__PROBLEM__
Read through the entries below and return each line with the word "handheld".

__THE RECORDS__

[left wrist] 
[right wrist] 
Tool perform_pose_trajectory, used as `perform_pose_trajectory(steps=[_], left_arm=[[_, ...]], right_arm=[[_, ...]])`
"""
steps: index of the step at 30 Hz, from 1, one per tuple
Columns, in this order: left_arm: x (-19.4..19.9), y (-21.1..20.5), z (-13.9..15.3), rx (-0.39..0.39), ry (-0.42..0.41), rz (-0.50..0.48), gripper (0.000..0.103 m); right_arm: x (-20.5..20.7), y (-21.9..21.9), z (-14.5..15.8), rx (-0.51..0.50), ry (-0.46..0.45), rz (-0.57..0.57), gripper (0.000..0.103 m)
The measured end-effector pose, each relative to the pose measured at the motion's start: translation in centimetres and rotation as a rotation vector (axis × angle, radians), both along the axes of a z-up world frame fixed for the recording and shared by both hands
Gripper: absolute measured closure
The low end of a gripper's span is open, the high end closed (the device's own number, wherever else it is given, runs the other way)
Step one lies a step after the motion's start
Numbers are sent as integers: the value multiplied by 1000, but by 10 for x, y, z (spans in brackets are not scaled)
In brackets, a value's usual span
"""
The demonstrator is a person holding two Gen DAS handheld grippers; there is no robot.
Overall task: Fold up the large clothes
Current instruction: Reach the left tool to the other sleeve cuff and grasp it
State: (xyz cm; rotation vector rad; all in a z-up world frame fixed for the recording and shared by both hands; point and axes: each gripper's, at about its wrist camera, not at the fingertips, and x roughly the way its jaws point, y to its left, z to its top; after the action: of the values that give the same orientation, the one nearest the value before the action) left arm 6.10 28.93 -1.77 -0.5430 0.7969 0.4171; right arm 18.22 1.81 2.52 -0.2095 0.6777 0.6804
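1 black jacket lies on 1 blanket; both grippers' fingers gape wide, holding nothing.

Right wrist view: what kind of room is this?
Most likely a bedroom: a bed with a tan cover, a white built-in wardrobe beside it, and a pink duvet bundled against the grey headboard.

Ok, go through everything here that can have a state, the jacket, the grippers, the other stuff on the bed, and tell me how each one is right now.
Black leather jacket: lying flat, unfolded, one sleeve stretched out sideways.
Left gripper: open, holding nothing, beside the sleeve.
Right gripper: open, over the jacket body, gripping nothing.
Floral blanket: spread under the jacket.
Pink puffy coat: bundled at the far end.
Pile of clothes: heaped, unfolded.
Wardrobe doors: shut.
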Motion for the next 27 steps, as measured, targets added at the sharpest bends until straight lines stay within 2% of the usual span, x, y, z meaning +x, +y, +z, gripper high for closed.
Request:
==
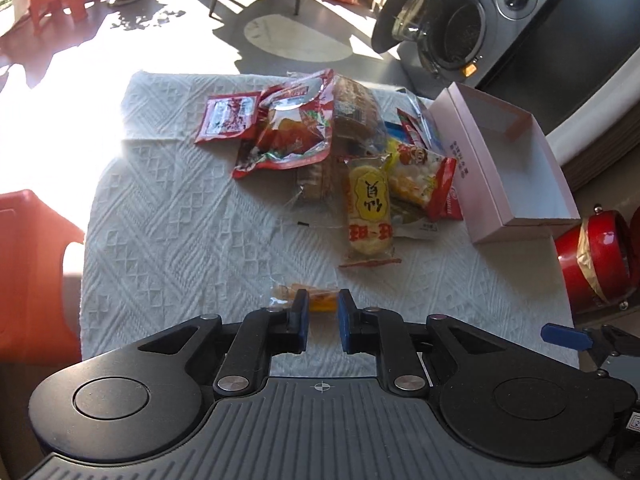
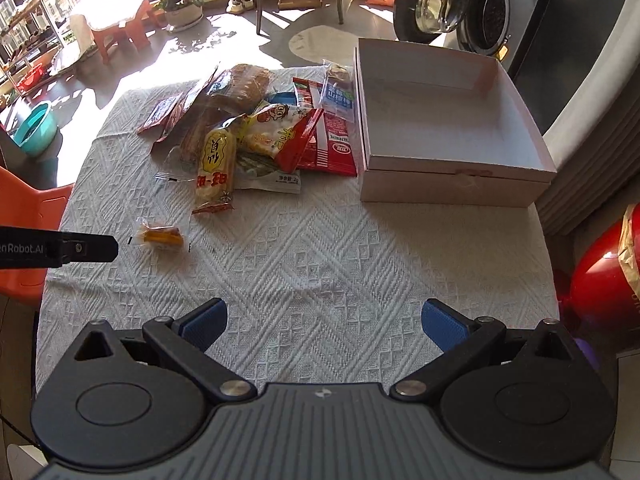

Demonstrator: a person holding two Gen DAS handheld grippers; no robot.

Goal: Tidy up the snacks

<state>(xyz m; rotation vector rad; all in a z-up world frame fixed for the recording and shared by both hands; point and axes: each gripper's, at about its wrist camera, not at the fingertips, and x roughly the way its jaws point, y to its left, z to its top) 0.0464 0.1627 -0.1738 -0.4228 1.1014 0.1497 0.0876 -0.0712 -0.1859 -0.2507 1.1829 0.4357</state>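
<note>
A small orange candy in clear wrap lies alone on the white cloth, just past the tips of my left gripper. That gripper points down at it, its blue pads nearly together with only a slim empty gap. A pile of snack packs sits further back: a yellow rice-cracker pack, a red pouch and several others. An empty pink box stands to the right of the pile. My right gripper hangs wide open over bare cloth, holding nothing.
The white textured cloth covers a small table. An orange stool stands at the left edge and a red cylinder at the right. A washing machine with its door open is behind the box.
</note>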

__ANSWER SPACE__
The demonstrator is a person holding two Gen DAS handheld grippers; there is no robot.
Demonstrator: a person holding two Gen DAS handheld grippers; no robot.

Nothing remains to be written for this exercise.